(180g) Micro-Droplet Enabled Co-Cultivation of Symbiotic Bacteria
AIChE Annual Meeting
2010
2010 Annual Meeting
Food, Pharmaceutical & Bioengineering Division
Systems Biotechnology
Monday, November 8, 2010 - 5:25pm to 5:45pm
In nature, most microbes live in synergistic communities as a way to adapt to and thrive in their environments, such as ocean, soil, and higher organisms as hosts. These microbial communities play important roles in a wide spectrum of ecosystems and form diverse interactions with one another and with their surroundings. Microbial interactions in natural microbiota are, in many cases, crucial for the sustenance of the communities, but these interactions remain largely unknown because of the inherent complexity and difficulties in laboratory cultivation. Most of previous works were based on genetic identification, while laboratory co-cultivation for elucidating microbial intercellular networks have been hardly investigated so far.
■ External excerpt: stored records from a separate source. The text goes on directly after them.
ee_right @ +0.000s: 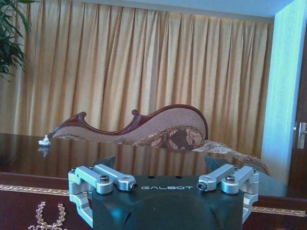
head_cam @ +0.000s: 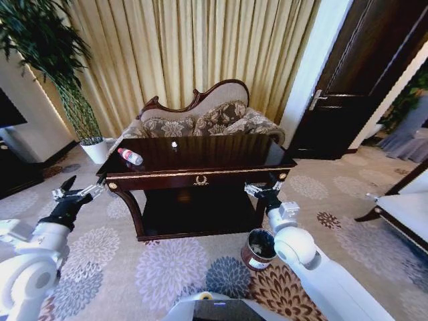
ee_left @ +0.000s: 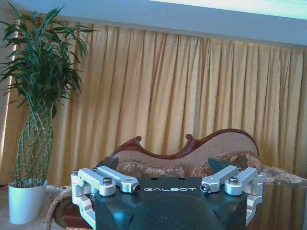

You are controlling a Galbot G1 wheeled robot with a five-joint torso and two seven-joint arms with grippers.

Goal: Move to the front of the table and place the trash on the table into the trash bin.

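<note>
Here, bottle (head_cam: 130, 156) beyond left fingers (head_cam: 69, 182).

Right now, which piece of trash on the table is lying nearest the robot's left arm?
The clear bottle with the red cap, lying on its side at the table's left end. The small whitish wad sits farther in, toward the back middle.
</note>
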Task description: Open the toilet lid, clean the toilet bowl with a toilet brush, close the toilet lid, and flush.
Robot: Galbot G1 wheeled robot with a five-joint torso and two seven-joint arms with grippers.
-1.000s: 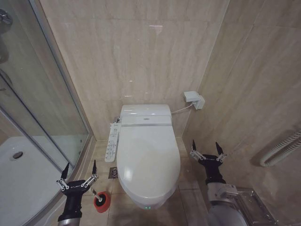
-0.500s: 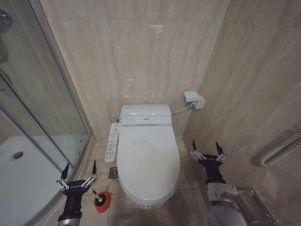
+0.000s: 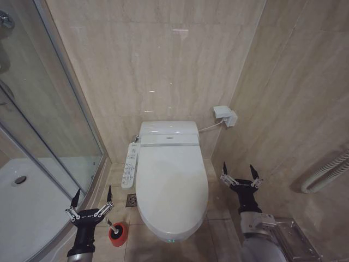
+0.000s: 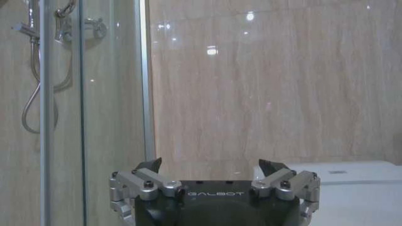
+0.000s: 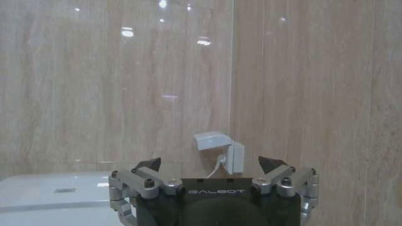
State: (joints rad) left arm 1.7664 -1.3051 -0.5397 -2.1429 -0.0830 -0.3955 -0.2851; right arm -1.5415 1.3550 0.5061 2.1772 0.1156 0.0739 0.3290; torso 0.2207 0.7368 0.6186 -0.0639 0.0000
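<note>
The large glossy white oval plastic toilet lid (image 3: 171,188) is lying shut over the toilet bowl, hiding it, so the opening step is not yet begun. Taking the lid as the landmark, the left gripper (image 3: 91,197) is hanging beside its left front edge, apart from it, with its jaws spread wide and grasping nothing. The right gripper (image 3: 240,173) is hovering beside the lid's right edge, likewise released and empty. The small toilet brush (image 3: 115,228), its dark head sitting in a round red holder, is standing on the floor tiles just off the lid's left front corner, near the left gripper. A long white button panel (image 3: 130,164) is running along the lid's left side. Judging from this, the next move calls for one gripper to reach under the lid's front rim and lift it toward the tank.
</note>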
In this work, we developed a simple microfluidic device for highly parallel co-cultivation of symbiotic microbial communities and demonstrated its effectiveness in discovering synergistic interactions among microbes. Using aqueous micro-droplets, which were serially generated in Parylene-coated glass devices adapting slanted T-junction geometry and dispersed in a continuous oil phase, the device could readily encapsulate and co-cultivate various subsets of a microbial community. A large number of droplets, up to ~1400 in a 10μmx5μm chamber, were generated within 3 seconds and packed very tightly in the chamber. A synthetic model system consisting of cross-feeding E. coli mutants was used to mimic various compositions of symbionts and other microbes in natural microbial communities. Our device was able to detect pair-wise symbiotic relationship when one partner accounted for as low as 1% of the total population or each symbiont was about 3% of the artificial community. In addition, murine fecal microbial samples were cultivated on the device and compositions of grown cultures were analyzed. Off-chip PCR of 16S rRNA genes with universal bacterial primers was carried out on retrieved co-cultures to determine species profiles of the cultivated subsets of the microbiota. It was shown that only a small number of species from the original sample were able to grow together in compartmentalized droplets under the tested conditions. This parallelized microfluidic compartmentalization and co-cultivation platform can also be extended for the investigation of microbial communities in other environments.